Everything is being disrupted these days – ever wonder what the future of dinner will be? Answers were being tossed around at Global Plant Forward Culinary Summit, hosted by the Culinary Institute of America (CIA). We introduced the event a couple weeks ago.
One of the five largest food companies in the world attended. They had some answers. Personally, I was inspired and relieved to hear them. With 149,000 employees operating in 190 countries, 2.5 billion people world-wide use Unilever products every day; slurping up brands such as Ben and Jerry’s, Hellman’s and Knorr.
?? Guess the five largest food companies ??
The food system needs to change,” says Christos Dinopoulos (Vice President and Managing Director, Unilever Food Solutions North America)
“We are becoming a force for good in food. Unilever is cultivating a plant-forward revolution, with €$1 billion in global sales estimated from plant-based meat and dairy alternatives by 2025-27. One focus will be on 'indulgent plants.' Meaty mushrooms (oyster, Hen of the Woods) cauliflower, purple yam, eggplant and ramen are going to steal the show.

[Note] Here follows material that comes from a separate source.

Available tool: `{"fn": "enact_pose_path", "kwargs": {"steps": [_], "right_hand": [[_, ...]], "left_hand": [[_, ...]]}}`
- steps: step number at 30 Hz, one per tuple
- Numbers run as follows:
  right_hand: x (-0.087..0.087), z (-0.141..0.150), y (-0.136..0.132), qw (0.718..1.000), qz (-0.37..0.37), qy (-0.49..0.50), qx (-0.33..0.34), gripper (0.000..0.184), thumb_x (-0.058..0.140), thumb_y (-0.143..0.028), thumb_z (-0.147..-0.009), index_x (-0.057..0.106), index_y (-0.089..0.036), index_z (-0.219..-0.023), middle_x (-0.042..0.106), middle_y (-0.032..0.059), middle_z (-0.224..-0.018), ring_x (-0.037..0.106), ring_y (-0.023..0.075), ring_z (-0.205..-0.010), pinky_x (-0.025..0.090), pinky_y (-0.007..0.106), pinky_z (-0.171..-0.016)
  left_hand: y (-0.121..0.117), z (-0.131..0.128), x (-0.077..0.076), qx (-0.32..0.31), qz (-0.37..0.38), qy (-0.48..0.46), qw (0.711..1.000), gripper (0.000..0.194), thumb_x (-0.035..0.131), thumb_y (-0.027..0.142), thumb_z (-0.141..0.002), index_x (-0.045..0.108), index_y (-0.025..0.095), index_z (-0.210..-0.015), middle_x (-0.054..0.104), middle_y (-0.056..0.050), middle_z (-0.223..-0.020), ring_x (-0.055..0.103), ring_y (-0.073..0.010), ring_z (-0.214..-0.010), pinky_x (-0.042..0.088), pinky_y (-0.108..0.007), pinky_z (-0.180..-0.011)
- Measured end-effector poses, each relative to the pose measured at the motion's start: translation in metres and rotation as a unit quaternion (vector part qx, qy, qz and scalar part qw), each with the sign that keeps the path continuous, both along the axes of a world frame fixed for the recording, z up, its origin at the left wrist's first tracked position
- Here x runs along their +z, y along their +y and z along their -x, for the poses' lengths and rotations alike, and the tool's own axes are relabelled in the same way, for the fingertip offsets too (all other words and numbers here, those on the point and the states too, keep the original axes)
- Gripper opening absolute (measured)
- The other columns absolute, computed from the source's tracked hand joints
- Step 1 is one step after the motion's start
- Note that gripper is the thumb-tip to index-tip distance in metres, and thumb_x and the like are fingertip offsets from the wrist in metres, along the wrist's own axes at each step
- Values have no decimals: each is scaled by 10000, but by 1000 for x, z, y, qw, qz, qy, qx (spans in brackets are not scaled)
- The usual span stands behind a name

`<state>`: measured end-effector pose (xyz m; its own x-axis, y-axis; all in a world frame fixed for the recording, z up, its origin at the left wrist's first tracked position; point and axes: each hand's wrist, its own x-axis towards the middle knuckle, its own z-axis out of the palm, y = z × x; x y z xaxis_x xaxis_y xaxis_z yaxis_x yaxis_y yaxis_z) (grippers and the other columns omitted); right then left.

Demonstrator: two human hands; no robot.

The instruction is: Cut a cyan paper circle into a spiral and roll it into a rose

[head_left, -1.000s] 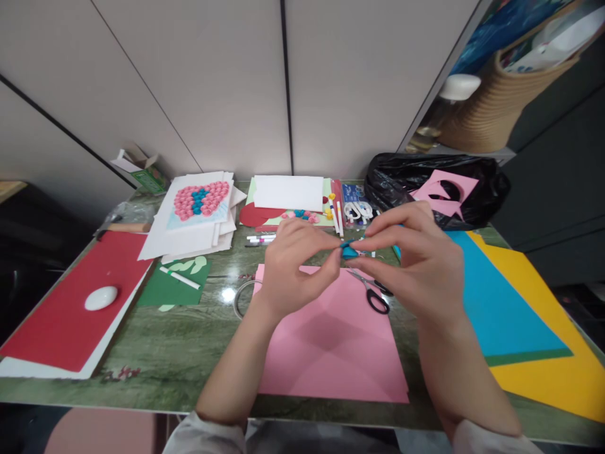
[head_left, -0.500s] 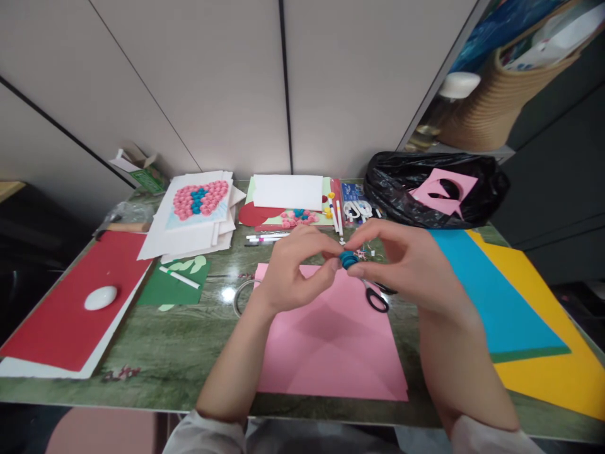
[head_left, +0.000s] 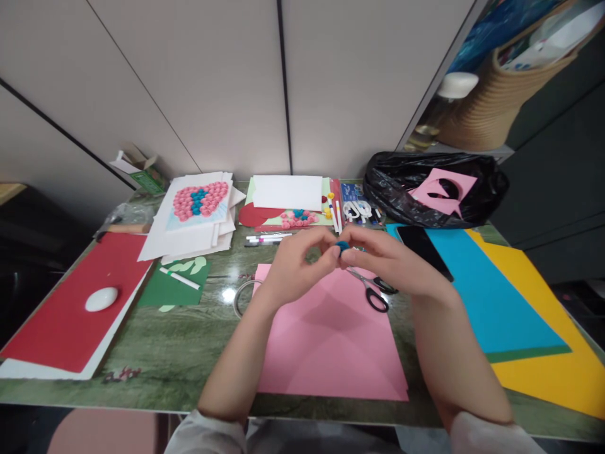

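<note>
Between the fingertips of both hands is a small blue paper coil (head_left: 343, 247), held above the far part of a pink paper sheet (head_left: 326, 340). My left hand (head_left: 302, 268) pinches it from the left. From the other side my right hand (head_left: 390, 255) grips it between thumb and fingers, which hide part of it. Scissors (head_left: 377, 299) with black handles lie below my right hand, partly over the pink sheet. A roll of tape (head_left: 240, 301) sits at the sheet's left edge, under my left forearm.
Left are red paper (head_left: 70, 315) with a white egg-shaped object (head_left: 101, 299), green paper (head_left: 151, 287), and a picture of pink and blue rosettes (head_left: 198, 200). Right are a phone (head_left: 423, 251), blue paper (head_left: 496, 309), yellow paper (head_left: 558, 359) and a black plastic bag (head_left: 387, 195).
Both hands have drawn closer together around the blue coil, covering more of it. My right hand moved left and flattened, bringing the phone and more of the scissors into view.
</note>
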<state>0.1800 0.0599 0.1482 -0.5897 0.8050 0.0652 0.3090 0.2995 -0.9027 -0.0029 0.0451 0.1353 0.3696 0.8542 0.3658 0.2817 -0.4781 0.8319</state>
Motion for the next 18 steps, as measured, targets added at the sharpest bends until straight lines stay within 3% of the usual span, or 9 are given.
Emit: {"fn": "enact_pose_path", "kwargs": {"steps": [4,7,18], "right_hand": [[-3,0,1,999,-14,-47,6,271,444,-389,-919,486,-194,-735,473,-34,-713,441,109,-673,349,241,-608],[-4,0,0,998,-23,-51,2,268,400,-392,-939,466,-200,-764,470,-30,-733,444,116,-696,346,247,-621],[-6,7,3,984,-165,-60,-20,271,389,-296,-959,444,-186,-719,428,-40,-680,393,98,-635,285,255,-633]], "left_hand": [[2,-2,1,42,-38,82,995,154,497,206,-835,539,182,-689,588,26,-644,518,-112,-610,376,-234,-608],[2,-3,1,41,-38,102,993,154,475,191,-837,528,181,-692,594,27,-655,519,-111,-615,374,-233,-613],[2,-3,-2,51,23,65,996,110,476,210,-852,510,184,-752,598,34,-704,550,-109,-673,394,-220,-634]]}}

Chinese Mushroom "Pork" Jerky (Bak Kwa)
Our work with the CIA on initiatives such as Menus of Change will continue and broaden with the help of the Food Innovative Center (the Hive) in Wageningen University, The Netherlands, known as the Silicon Valley of Food. Let’s work together. I urge everyone to think big. If you think you can do this by yourself, you’re not thinking big enough.”
A mushroom demonstration follows featuring chef Spike Mendelson, founder of PLNT Burger (southern CA fast food vegan restaurant) and co-founder of Eat the Change. One of the things about immune-boosting, environmentally friendly fungi is that they are always in season, and their complex umami flavor gives them increased seasoning potential.
“85% of my customers are NOT vegan,” says Mendelson. “We have to find foods that satisfy them.” Spike sautés Lions Mane mushrooms to remove excess water and mixes it with fresh steamed jackfruit, red pepper, onion, celery, thyme, lemon juice, Dijon, mayonnaise, and panko breadcrumbs into a vegan crab cake. “Make sure to season in between cooking stages to build more layers of flavor.”
Lions Mane Crab Cakes with Gin and Orange Sauce
Next on the schedule is Cooking with the Earths Next Great Resource – Mycoprotein. High in fiber, non-GMO and low in saturated fat, mycoprotein is made from Fusarium venenatum, a nutritious fungus found in soil. A UK company has been fermenting this fungus into alt-chicken for years. Quorn it’s called (also the company name). Ever see it in the frozen section? Using the same process as bread, beer and yogurt, fermented fungi grow into dough balls of protein that taste and tear like chicken. Kind of like seitan, but not.
Alright, so I’ve been a vegetarian for 40 years and always looking for plant-forward proteins. How come I’ve never incorporated Quorn into my diet? It tastes great. CEO Judd Zusel was at Global Plant-Forward. I asked him.
Me: Judd, I’ve eaten and taught about tofu, tempeh and seitan for years - how did I miss Quorn?
Zusel: Quorn was conceived in the 1960’s in the UK as a sustainable food source. The first commercial product launched in 1985 in the UK, but only arrived in the U.S about 10 years ago. Plant-based foods are far more developed in the UK. There are aisles of plant-based products, much more availability than what you find in the U.S. Quorn uses less carbon, less water and land than chicken. Swap ground beef with Quorn in one meal and save the green house gas equivalent of 3 years charging your phone. It's a protein-rich sustainable food source packed with fiber, low in saturated fat, and no cholesterol. One cup equals 17 g of protein.”
Me: What’s the difference between fungus and mushroom? Is fungus a vegetable?
Zusel: Plants and fungus have their own kingdom, so technically no, a mushroom is not a vegetable. But fungi and mushrooms are different too. Think about a tree. The mushroom would be the apple. The fungi would be the rest of the tree and the roots. Actually, the genetic makeup of fungi has more in common to animals than plants.
Me: Is Quorn like tofu - a sponge that soaks up the flavors you add to it?
Zusel: Much like chicken, myoprotein is a blank canvas for flavor. It will absorb and take on the flavor of what you are cooking with. It chews like chicken. We’re calling it ChiQin these days.
Me: How do you prepare Quorn? What’s a favorite recipe?
Zusel: There are ready-to-eat Quorn deli slices, but most product is in the frozen aisle. You want to cook from frozen - it needs to reach 165°F. I like to eat the nuggets as a snack with dipping sauces or add the unbreaded pieces in red Thai curry sauce. Food and Wine awarded us Best Nuggets!
One thing for certain is the future of dinner will incorporate a lot more fermented foods as eaters grok that cow stomach and chickens are antiquated technologies for changing grass and bugs into human food. We can do better! Fermentation takes the strain off food supplies without using animals or land. Perfect Day is already producing fermented “milk” in Berkeley.